Вечерами, когда оставался один, я спрашивал себя, какую цель имеет наша пустая дружба, чего я жду от нее и чем она может закончиться. Тут нечего было исследовать, нечего разоблачать. Я просто рассматривал красивого зверя, день за днем. Возникни вдруг у меня дурная мысль, мне стало бы стыдно перед ним. Я не искал для себя дешевых возможностей. Но меньше всего ожидал того, чему суждено было случиться.
Я не хотел возвращаться. Но хватало меня только на то, чтобы в другой день прийти позже на два или три часа, без толку проболтавшись это время на улицах. Я упражнялся в решимости, повторяя свои бесплодные опоздания. Однажды я попал в какую-то церковь. Внутри были почерневшие стены, из которых вырастали покрытые бренной позолотой барочные формы. Из одного свода просачивались вниз откормленные ангелы: ангелы-дети, в прошлом эроты, сбившиеся в кучу, как человек-масса.
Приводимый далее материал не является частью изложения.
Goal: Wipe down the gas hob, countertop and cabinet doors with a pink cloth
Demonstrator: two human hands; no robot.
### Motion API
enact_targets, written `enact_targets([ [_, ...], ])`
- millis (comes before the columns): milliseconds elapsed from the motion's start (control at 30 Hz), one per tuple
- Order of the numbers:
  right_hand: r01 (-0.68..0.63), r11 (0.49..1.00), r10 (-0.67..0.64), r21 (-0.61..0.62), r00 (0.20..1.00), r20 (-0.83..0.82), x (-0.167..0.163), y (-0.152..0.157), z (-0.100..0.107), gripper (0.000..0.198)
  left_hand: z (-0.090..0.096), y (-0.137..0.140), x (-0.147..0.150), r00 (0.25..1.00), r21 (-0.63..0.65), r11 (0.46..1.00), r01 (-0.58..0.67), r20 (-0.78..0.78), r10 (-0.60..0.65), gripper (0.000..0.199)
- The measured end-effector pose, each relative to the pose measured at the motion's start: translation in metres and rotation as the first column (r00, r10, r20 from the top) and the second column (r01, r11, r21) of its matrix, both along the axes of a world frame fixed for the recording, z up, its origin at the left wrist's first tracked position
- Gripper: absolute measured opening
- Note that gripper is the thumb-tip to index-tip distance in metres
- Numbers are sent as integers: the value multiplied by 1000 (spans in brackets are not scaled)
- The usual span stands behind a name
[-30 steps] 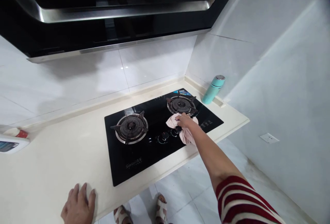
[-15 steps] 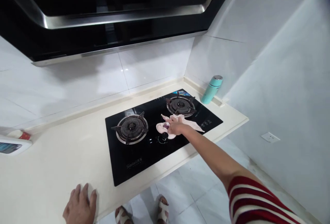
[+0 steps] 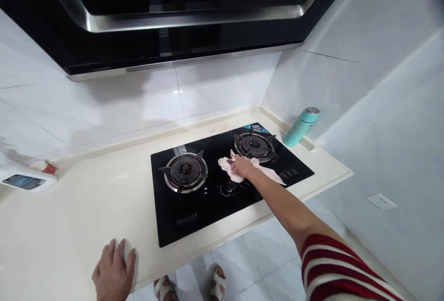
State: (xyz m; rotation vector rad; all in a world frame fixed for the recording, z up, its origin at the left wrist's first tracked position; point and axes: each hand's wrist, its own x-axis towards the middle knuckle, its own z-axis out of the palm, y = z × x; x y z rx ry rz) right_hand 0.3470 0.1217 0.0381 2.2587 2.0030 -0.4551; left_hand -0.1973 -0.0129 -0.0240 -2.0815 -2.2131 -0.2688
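Note:
My right hand [image 3: 243,166] grips a pale pink cloth [image 3: 268,173] and presses it on the black glass gas stove [image 3: 211,204], between the two burners. The cloth's loose end trails to the right across the glass. Just in front of the cloth is a control knob [image 3: 228,187]. The left burner [image 3: 186,171] and the right burner [image 3: 255,145] both have dark pan supports. My left hand [image 3: 114,271] lies flat on the cream countertop [image 3: 86,204] near its front edge, fingers apart, holding nothing.
A turquoise thermos [image 3: 301,127] stands in the right back corner. At the far left are a white bottle [image 3: 29,178] and a red and white cup [image 3: 45,167]. The black range hood [image 3: 194,44] hangs low over the stove. A wall socket [image 3: 380,201] is on the right wall.
My right hand has slid the cloth slightly back, away from the knob, which now shows more fully. The view has shifted a little; my left hand rests as before.

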Motion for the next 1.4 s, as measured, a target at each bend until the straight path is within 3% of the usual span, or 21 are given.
enact_targets([
  [133, 72, 995, -71, 71, 997, -22, 21, -2, -4, 28, 3, 1, 1, 1000, -14, 1000, 0, 13, 0, 54],
  [400, 114, 968, -108, 225, 993, -38, 57, -52, -17, 33, 8, 0, 4, 1000, -41, 999, -15, 26, 16, 56],
  [567, 246, 922, -255, 298, 967, -9, 59, -80, -27, 35, 7, -1, 3, 1000, -34, 999, -3, 6, 3, 55],
  [767, 426, 843, -436, 329, 899, -46, 40, -110, -47, 39, 3, 0, 2, 1000, -30, 1000, 5, -5, -5, 55],
  [900, 447, 828, -449, 338, 890, -78, 41, -116, -51, 39, 1, 0, 1, 1000, -29, 1000, 3, -5, -3, 56],
  [1100, 390, 857, -379, 337, 920, -99, 61, -123, -44, 30, 3, 0, 2, 1000, -30, 1000, -1, 4, 2, 54],
  [1233, 418, 828, -426, 372, 902, -66, 38, -133, -46, 27, 4, 0, 4, 1000, -14, 1000, 7, -5, -7, 56],
  [1400, 463, 785, -493, 412, 869, -38, -21, -156, -50, 30, 6, -1, 5, 1000, -57, 998, -9, -12, 8, 56],
])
Я ощущал эту позолоченную плоть как страшную угрозу. Детские икры, толстые щеки, рассеченные на две половинки задницы, просверленные пупки, бесформенные руки, неуклюжие пальцы… и отвердевшие в самый момент полета крылья, набедренные повязки. Я вдыхал сладковатые испарения благовоний, воздух с примесью гари, будто тут жгли ароматный порошок, душную влажность, как если бы под плитками пола дышали трупы… И я оставался в этом месте много часов. Я видел, как догорали свечи. Видел, как беднейшие из бедных теряли здесь свою боль. Видел — как. Болезни, гнездившиеся у них в груди, в животе, в ослабевших руках и ногах, на какие-то мгновения оказывались запруженными. Я чувствовал, как частицы ветхой позолоты оседают на губы молящихся. Я видел глубоко под собой темный поток, отделяющий меня от всех утешений и от спасения. Я чувствовал, что проклятие облегает меня, словно одежда. Одна слезинка затуманила мой взгляд. Но я не раскаивался. Я испытывал гордость взрослого поверженного ангела. Лишенного святости, но гордого. Без молитвы в мозгу. Я пришел сюда с упреками. Бог стоял где-то поблизости, кутаясь в просторный плащ, длинная старческая борода омывала Его подбородок. Руки костлявые, глаза близорукие… Он пребывал здесь не для меня. Я ушел оттуда, каким вошел — непросветленным. Добрался до причала. И мы с Аугустусом стали лакомиться пирожками, пить вино. И мои мысли потерялись, как вообще теряются мысли из-за сильных болей… И время шло, и ничего не менялось. Случай должен было прийти ко мне; сам я ему навстречу не шел.